Ingin memulai bisnis, tapi masih galau ingin menjalankan bisnis yang seperti apa. Satu hal uang jelas, cari bisnis yang tidak membutuhkan modal terlalu banyak tapi bisa memberikan keuntungan yang cukup menjanjikan.
Menurut seorang perencana keuangan profesional, ada sejumlah alternatif bisnis yang dapat dilakukan di masa new normal dengan modal yang minimalis.
Pastikan Bisnis Kuliner Rumahan yang Dipilih Tengah Populer

Saat hendak menjalankan bisnis kuliner rumahan, sebaiknya mulailah dengan modal yang seminim mungkin. Misalnya saja, dengan menggunakan sistem PO atau pre order lebih dulu.
Langkah tersebut dilakukan agar bisa tahu seberapa besar minat pasar akan hasil olahan kuliner rumahan yang dibuat. Selanjutnya, jika sudah diketahui berapa jumlah yang berminat, maka baru bisa memulai membuat olahan kuliner tersebut.
Jadi tawarkan lebih dulu menu kuliner ke target market yang dibidik, jangan buru-buru masak dulu. Bisa dengan mempromosikannya ke sekitar lingkungan. Sehingga risikonya tidak terlalu besar nantinya.
Sistem Dibayar di Muka

Bagi Anda dengan modal yang terbatas, bisa juga menggunakan sistem DP (Down Payment) atau uang muka yang dibayarkan lebih dulu sebagai modal belanja yang juga menjadi tanda jadi.
Seperti misalnya, Anda menawarkan menu makanan dengan harga Rp20.000. Maka calon pembeli yang melakukan pemesanqn bisa membayar setengah dulu sekitar Rp10.000 sebagai tanda jadi sekaligus modal belanja dan sisanya dibayarkan setelah masakan sudah siap dan diantarkan ke rumah.
Bisnis Reseller

Selain membuka bisnis kuliner rumahan, Anda juga bisa memulai dengan bisnis reseller. Pasalnya, jenis bisnis ini memiliki tingkat risiko yang cukup rendah ditambah modal yang diperlukan juga tidak terlalu banyak.

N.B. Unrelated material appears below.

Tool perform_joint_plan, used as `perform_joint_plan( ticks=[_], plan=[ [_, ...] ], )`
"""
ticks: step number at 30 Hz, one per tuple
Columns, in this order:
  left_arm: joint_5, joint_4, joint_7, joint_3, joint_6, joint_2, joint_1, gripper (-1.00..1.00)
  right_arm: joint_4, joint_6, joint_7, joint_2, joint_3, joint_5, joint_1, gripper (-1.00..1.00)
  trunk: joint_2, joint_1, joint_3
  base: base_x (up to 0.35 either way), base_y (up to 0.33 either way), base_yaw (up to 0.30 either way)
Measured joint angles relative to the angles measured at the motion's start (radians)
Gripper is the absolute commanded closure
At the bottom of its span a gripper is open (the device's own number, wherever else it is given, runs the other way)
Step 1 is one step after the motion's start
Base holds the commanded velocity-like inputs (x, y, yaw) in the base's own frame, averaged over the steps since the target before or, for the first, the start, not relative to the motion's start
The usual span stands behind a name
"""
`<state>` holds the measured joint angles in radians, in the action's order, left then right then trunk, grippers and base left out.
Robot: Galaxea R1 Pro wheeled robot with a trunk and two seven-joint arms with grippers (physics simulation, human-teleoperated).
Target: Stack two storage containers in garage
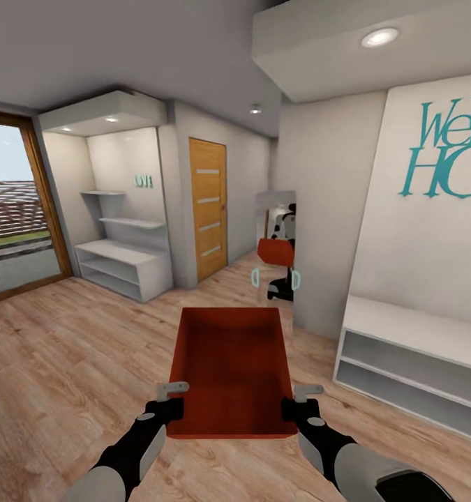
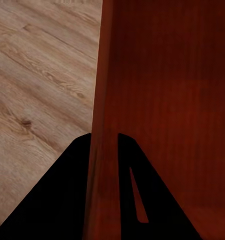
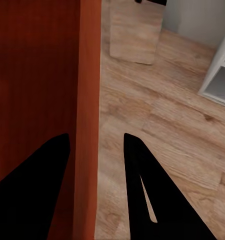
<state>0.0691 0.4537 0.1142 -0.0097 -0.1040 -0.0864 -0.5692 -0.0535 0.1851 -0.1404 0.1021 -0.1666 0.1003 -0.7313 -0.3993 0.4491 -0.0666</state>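
Note:
One orange-red storage container (image 1: 232, 369), an open-top bin, hangs level in front of me above a light wood plank floor. My left gripper (image 1: 174, 389) is shut on its left wall near the closest corner; in the left wrist view the dark fingers (image 2: 67, 200) straddle that wall (image 2: 101, 100). My right gripper (image 1: 306, 392) is shut on the right wall, and in the right wrist view its fingers (image 3: 152, 200) clamp the rim (image 3: 88, 75). The bin is empty inside. The garage is out of view.
A low white shelf unit (image 1: 402, 362) stands close at the right under a wall with teal lettering. Ahead are a tall mirror (image 1: 275, 244) showing my reflection, a wooden door (image 1: 207, 209) and a white shelving unit (image 1: 123, 268). A glazed door (image 1: 19, 209) is at far left.

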Motion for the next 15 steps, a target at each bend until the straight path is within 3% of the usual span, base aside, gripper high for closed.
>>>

Sebelum benar-benar menjalankan bisnis reseller, Anda juga harus memilahnya agar meminimalisir risiko. Misalnya dengan memilih yang tak perlu mengeluarkan modal lebih dulu.
Cari produk yang dapat di reseller dan bisa dipasarkan melalui media sosial. Pastikan juga harga jual yang akan ditawarkan dapat dinaikan sehingga bisa mengklaim gap keuntungannya.

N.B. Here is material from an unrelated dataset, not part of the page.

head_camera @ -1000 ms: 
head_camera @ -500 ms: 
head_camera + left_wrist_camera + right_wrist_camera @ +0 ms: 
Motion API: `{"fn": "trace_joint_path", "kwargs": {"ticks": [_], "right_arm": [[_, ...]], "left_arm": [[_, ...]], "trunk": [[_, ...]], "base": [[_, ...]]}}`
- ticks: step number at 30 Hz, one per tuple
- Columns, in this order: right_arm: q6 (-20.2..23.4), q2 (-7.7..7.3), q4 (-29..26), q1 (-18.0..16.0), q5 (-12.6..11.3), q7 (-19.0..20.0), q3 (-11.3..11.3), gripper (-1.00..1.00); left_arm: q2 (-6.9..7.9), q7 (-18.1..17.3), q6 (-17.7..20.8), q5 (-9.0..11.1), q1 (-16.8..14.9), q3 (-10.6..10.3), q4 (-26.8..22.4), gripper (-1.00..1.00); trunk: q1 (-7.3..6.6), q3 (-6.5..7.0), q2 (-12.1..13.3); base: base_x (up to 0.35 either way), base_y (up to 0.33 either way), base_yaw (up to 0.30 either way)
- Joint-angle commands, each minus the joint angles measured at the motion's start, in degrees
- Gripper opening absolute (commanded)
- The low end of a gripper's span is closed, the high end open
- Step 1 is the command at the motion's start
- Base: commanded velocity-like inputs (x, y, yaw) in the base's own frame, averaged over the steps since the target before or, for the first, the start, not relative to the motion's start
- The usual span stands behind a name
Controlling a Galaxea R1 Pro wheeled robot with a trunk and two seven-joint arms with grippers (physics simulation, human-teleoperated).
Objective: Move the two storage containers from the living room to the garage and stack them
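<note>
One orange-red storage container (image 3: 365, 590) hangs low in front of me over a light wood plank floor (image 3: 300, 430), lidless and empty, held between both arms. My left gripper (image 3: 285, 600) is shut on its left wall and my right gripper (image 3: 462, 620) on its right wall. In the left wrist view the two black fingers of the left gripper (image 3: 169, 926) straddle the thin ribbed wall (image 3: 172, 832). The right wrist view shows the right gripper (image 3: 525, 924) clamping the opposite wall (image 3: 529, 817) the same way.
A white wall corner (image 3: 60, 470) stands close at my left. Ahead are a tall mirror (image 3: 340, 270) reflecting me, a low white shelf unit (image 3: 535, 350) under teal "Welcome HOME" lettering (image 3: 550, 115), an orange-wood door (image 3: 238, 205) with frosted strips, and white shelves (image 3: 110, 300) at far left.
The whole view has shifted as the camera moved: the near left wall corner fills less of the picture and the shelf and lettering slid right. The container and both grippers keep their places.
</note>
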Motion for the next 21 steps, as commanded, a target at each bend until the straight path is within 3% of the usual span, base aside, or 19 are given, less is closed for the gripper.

Misalnya saja, Anda menjual produk dengan harga Rp200.000. Maka produk tadi bisa dijual kembali dengan harga Rp250.000. Kelebihan tersebut nantinya dapat diklaim sebagai pendapatan. Dengan begitu, Anda bisa mendapatkan keuntungan yang cukup besar jika penjualan bisa sering terjadi.
Demikian tadi informasi menarik tentang pilihan bisnis menarik setelah new normal diberlakukan. Pastikan, agar melakukan kroscek dengan bisnis yang akan dilakukan. Agar bisa meminimalkan risiko yang ada. Selamat mencoba.